Typical RAM requires 5 to 10 clocks to get an instruction or
data word. A typical CPU does prefetching and branch prediction
to bring instructions into the cache in order to minimize
stalls waiting for instructions. You will simulate a cache and
the associated stalls in part 3 of your project.
Intel IA-64 cache structure, page 3
IA-64 Itanium
An approximate hierarchy is:
size response
CPU 0.5 ns 2 GHz clock
L1 cache .032MB 0.5 ns one for instructions, another for data
L2 cache 4MB 1.0 ns
RAM 4000MB 4.0 ns
disk 500000MB 4.0 ms = 4,000,000 ns
A program is loaded from disk, into RAM, then as needed
into L2 cache, then as needed into L1 cache, then as needed
into the CPU pipelines.
1) The CPU initiates the request by sending the L1 cache an address.
If the L1 cache has the value at that address, the value is quickly
sent to the CPU.
2) If the L1 cache does not have the value, the address is passed to
the L2 cache. If the L2 cache has the value, the value is quickly
passed to the L1 cache. The L1 cache passes the value to the CPU.
3) If the L2 cache does not have the value at the address, the
address is passed to a memory controller that must access RAM
in order to get the value. The value passes from RAM, through
the memory controller to the L2 cache then to the L1 cache then
to the CPU.
This may seem tedious yet each level is optimized to provide good
performance for the total system. One reason the system is fast is
because of wide data paths. The RAM data path may be 128-bits or
256-bits wide. This wide data path may continue through the
L2 cache and L1 cache. The cache is organized in blocks
(lines or entries may be used in place of the word blocks)
that provide for many bytes of data to be accessed in parallel.
When reading from a cache, it is like combinational logic, it
is not clocked. When writing into a cache it must write on
a clock edge.
A cache receives an address, a computer address, a binary number.
The parts of the cache are all powers of two. The basic unit of
an address is a byte. For our study, four bytes, one word, will
always be fetched from the cache. When working the homework
problems be sure to read the problem carefully to determine if
the addresses given are byte addresses or word addresses.
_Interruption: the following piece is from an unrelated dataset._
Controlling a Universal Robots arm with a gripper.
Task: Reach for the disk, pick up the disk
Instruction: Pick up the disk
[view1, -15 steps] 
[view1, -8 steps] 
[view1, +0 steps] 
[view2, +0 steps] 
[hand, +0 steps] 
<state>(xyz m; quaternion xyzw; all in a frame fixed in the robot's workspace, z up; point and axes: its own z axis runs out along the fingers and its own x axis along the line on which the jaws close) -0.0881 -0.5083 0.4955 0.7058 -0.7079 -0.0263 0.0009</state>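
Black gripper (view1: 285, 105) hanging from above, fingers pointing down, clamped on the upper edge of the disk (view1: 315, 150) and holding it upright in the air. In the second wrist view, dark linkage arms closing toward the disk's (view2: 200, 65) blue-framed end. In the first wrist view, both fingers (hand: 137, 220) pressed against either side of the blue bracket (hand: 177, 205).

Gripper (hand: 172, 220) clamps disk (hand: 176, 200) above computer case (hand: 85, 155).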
It will be easiest and less error prone if all addresses are
converted to binary for working the homework.
The basic elements of a cache are:
A valid bit: This is a 1 if values are in the cache block
A tag field: This is the upper part of the address for
the values in the cache block.
Cache block: The values that may be instructions or data
In order to understand a simple cache, follow the sequence of word
addresses presented to the following cache.
Sequence of addresses and cache actions
decimal binary hit/miss action
tag index
1 000 001 miss set valid, load data
2 000 010 miss set valid, load data
3 000 011 miss set valid, load data
4 000 100 miss set valid, load data
10 001 010 miss wrong tag, load data
11 001 011 miss wrong tag, load data
1 000 001 hit no action
2 000 010 miss wrong tag, load data
3 000 011 miss wrong tag, load data
17 010 001 miss wrong tag, load data
18 010 010 miss wrong tag, load data
2 000 010 miss wrong tag, load data
3 000 011 hit no action
4 000 100 hit no action
Sequence of addresses and cache actions
decimal binary hit/miss action
tag index word
1 00 00 01 miss set valid, load data (0)(1)(2)(3)
2 00 00 10 hit no action
3 00 00 11 hit no action
4 00 01 00 miss set valid, load data (4)(5)(6)(7)
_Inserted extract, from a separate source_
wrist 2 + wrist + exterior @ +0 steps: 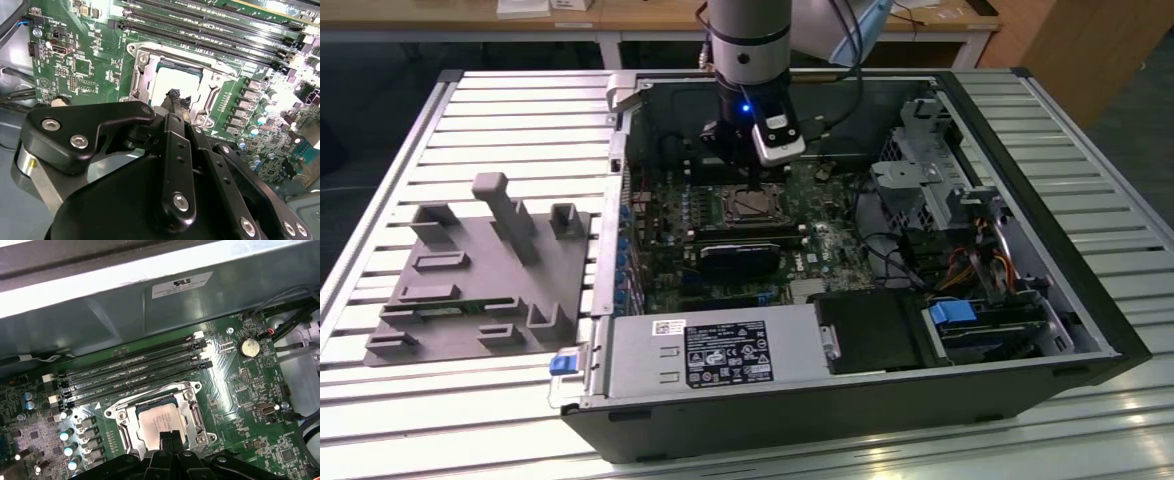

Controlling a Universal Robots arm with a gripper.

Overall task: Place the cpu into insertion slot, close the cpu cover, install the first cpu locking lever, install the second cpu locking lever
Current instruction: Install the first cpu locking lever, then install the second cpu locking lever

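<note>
Open computer case (1067, 330), lying on its side on a slatted metal table (494, 110); green circuit board (834, 245) exposed inside.

Gripper (174, 96): hanging from the arm over the upper middle of the board in the exterior view, directly above the socket area. Fingertips (170, 438) drawn close together in both wrist views, tips poised at the near edge of the chip, nothing visibly held between them (contact with the chip surface not determinable).

Cpu (159, 421): silvery-beige square, seated flat in the insertion slot (753, 203), level with its surroundings.

Cpu cover (191, 401): silvery metal frame lying down around the chip, its square cut-out showing the chip's top; screws visible at the frame corners. Position of the locking levers not clear.

Memory slots (135, 371): four long black rows, parallel, just beside the socket on the side toward the case wall.

Coin cell battery (248, 346): round, silver, on the board, apart from the socket.

Power supply (707, 355): grey box with a label, along the case's near edge in the exterior view.

Grey fixture (480, 275): moulded block with upright posts, on the table at the exterior view's left, well apart from the case.
</note>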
10 00 10 10 miss set valid, load data (8)(9)(10)(11)
11 00 10 11 hit no action
1 00 00 01 hit no action
2 00 00 10 hit no action
3 00 00 11 hit no action
17 01 00 01 miss wrong tag, load data (16)(17)(18)(19)
18 01 00 10 hit no action
2 00 00 10 miss wrong tag, load data (0)(1)(2)(3)
3 00 00 11 hit no action
4 00 01 00 hit no action
There are many cache organizations. The ones you should know are:
A direct mapped cache: the important feature is one tag comparator.
An associative cache: the important feature is more than one tag
comparator. "Two way associative" means two
tag comparators. "Four way associative means
four tag comparators.
A fully associative cache: Every tag slot has its own comparator.
This is expensive, typically used for TLB's.
For each organization the words per block may be some power of 2.
For each organization the number of blocks may be some power of 2.
The size of the address that the cache must accept is determined by
the CPU. Note that the address is partitioned starting with the
low order bits. Given a byte address, the bottom two bits do
not go to the cache. The next bits determine the word. If there
are 4 words per block, 2-bits are needed, if there are 8 words per
block, 3-bits are needed, if there are 16 words per block 4-bits
are needed. 2^4=16 or number of bits is log base 2 of number of words.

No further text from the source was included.